#### [What is required]
Wherever the word "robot" appears in a line of the records, copy that line.

(Items from a data source)
**********

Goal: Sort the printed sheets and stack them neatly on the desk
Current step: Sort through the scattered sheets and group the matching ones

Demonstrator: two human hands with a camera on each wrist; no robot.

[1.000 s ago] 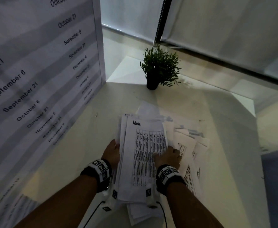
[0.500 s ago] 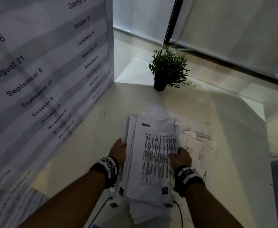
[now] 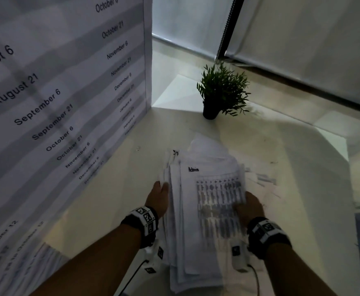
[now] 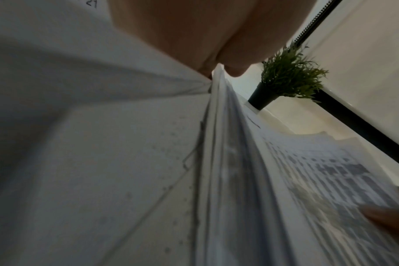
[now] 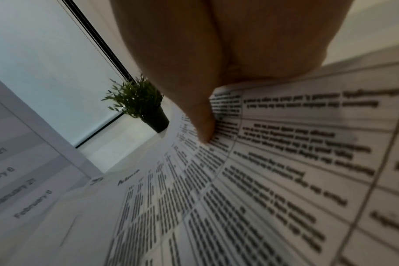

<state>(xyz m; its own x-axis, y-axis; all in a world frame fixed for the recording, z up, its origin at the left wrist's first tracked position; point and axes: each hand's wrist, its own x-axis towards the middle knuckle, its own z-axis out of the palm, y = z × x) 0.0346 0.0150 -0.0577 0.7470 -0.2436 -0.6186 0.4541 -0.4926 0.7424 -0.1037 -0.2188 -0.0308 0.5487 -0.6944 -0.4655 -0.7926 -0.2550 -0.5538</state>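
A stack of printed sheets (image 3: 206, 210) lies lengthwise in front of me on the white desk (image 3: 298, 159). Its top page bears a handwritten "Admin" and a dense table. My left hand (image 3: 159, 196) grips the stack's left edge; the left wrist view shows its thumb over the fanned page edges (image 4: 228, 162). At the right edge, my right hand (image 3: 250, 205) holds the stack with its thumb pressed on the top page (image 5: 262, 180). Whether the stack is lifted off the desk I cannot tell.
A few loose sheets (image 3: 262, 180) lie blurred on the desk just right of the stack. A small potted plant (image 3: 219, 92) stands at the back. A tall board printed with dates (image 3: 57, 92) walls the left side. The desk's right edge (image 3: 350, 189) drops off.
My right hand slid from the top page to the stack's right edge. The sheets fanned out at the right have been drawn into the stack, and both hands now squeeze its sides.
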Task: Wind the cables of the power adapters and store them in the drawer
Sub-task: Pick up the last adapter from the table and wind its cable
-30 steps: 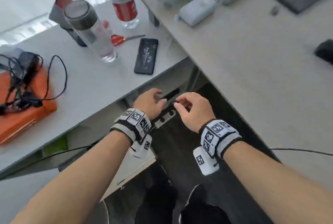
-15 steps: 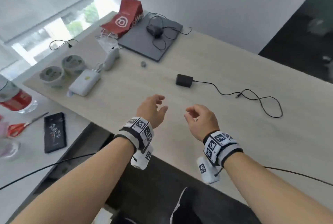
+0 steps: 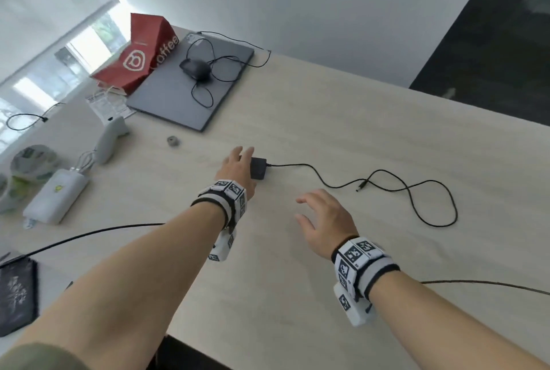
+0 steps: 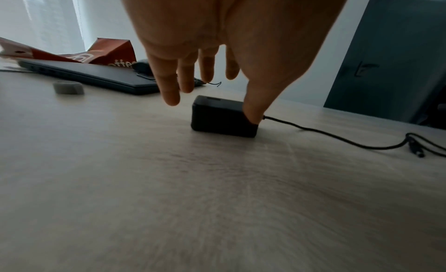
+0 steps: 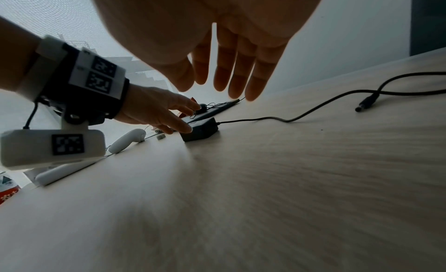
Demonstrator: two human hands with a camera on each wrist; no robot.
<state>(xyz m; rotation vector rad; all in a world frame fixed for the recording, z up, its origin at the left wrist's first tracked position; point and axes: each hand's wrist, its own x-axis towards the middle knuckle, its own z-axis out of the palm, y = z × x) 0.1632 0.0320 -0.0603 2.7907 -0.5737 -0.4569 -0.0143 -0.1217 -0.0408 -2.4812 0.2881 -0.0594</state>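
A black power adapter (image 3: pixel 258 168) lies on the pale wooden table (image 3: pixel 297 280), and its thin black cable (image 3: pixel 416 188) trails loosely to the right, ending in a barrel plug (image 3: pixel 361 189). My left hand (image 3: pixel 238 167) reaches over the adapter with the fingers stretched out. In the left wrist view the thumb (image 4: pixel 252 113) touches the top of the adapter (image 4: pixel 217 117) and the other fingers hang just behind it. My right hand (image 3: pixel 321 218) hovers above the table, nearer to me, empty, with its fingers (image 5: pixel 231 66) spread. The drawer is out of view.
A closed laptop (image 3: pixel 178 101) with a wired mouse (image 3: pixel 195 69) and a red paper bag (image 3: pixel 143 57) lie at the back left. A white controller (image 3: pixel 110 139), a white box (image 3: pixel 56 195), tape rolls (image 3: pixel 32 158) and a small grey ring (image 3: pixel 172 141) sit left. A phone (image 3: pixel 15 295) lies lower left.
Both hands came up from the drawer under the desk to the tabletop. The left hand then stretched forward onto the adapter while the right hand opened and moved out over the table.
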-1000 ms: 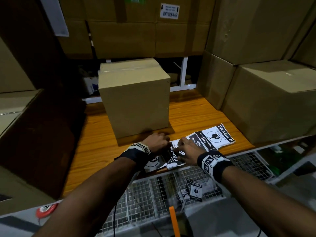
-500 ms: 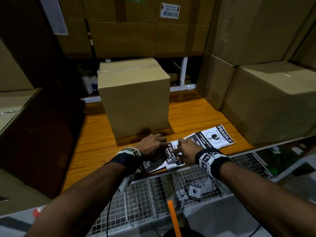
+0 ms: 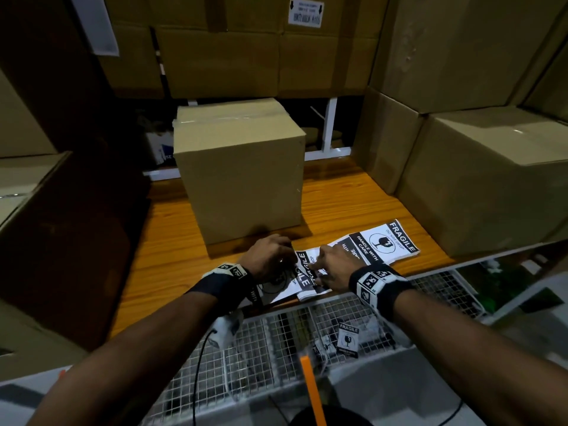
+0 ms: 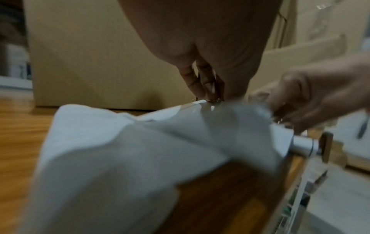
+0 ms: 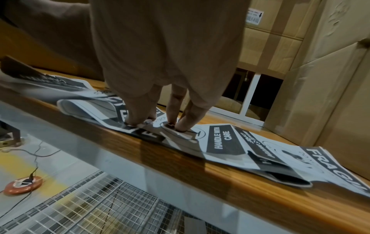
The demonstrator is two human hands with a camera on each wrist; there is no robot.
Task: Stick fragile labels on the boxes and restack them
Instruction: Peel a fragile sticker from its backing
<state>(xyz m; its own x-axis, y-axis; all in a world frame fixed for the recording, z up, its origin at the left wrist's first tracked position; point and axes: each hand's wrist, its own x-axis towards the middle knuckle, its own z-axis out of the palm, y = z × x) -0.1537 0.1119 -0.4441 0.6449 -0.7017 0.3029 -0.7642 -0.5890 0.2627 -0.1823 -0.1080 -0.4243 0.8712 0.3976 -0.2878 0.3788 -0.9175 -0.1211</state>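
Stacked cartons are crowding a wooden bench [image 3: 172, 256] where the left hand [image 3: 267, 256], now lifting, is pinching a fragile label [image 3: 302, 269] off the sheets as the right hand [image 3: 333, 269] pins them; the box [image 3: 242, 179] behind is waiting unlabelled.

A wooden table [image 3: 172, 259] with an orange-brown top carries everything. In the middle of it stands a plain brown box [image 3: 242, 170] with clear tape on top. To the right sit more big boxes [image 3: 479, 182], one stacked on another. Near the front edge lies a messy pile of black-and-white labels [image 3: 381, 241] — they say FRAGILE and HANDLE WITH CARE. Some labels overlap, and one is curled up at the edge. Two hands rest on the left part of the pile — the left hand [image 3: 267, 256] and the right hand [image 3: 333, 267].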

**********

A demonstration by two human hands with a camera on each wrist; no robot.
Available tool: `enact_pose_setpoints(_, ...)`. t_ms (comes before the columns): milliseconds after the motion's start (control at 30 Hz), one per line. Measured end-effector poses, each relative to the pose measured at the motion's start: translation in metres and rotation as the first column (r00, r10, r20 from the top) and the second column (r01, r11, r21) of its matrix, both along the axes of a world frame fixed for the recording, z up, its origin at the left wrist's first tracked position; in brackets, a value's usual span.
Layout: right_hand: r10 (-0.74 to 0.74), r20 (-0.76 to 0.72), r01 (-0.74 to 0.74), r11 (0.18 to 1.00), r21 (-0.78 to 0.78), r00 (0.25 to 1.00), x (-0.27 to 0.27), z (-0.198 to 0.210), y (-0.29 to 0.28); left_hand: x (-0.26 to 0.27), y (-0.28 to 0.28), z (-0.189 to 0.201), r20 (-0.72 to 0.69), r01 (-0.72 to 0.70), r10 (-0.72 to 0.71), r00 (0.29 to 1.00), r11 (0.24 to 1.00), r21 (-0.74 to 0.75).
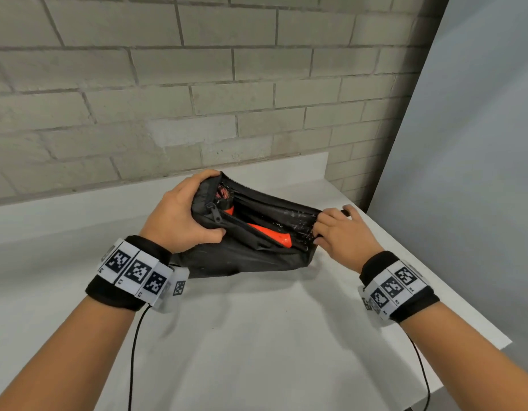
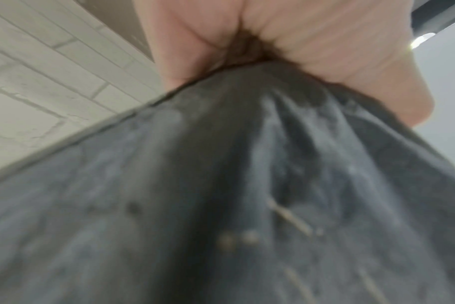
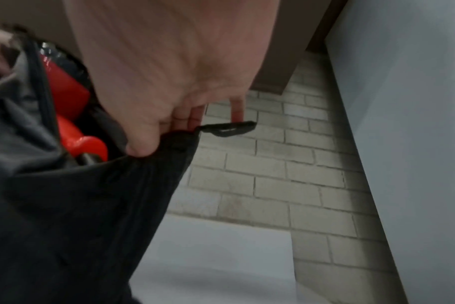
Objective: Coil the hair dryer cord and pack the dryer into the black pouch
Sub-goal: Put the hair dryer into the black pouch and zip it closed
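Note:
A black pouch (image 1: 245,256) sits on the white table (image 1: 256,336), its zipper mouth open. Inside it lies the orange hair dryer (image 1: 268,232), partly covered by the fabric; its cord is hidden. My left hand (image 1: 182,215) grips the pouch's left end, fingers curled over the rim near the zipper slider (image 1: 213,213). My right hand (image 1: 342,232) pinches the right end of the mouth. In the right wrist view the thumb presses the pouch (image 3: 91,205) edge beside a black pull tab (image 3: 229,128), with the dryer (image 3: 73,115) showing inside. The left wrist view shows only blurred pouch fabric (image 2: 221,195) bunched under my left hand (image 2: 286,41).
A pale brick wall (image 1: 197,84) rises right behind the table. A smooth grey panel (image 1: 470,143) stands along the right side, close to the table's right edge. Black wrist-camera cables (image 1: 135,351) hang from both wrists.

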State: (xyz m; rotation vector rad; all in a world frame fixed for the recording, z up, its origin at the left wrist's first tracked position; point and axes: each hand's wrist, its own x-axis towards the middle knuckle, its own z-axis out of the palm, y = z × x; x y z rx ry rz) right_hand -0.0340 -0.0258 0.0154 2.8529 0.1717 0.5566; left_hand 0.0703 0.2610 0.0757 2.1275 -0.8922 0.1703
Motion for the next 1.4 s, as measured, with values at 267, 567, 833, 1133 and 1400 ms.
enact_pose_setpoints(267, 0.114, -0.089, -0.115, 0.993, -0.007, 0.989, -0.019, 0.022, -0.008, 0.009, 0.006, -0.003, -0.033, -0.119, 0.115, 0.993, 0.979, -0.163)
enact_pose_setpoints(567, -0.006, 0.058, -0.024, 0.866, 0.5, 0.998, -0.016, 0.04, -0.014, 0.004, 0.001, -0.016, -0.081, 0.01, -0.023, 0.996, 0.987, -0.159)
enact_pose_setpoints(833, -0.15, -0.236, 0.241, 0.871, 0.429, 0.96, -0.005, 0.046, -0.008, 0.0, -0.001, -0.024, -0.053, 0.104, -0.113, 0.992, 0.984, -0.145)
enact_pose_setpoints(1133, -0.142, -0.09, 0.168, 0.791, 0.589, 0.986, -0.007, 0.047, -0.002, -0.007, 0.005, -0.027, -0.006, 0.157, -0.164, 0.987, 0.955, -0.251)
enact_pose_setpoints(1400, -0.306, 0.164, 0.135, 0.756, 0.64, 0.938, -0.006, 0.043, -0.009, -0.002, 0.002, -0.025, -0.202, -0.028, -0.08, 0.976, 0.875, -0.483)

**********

#### [Expected output]
Demonstrator: two human hands with a camera on each wrist; no robot.
Demonstrator: two human hands with a camera on each wrist; no robot.
The demonstrator is two human hands with a camera on each wrist; there is no robot.
A demonstration by two human hands with a camera on each wrist; no robot.

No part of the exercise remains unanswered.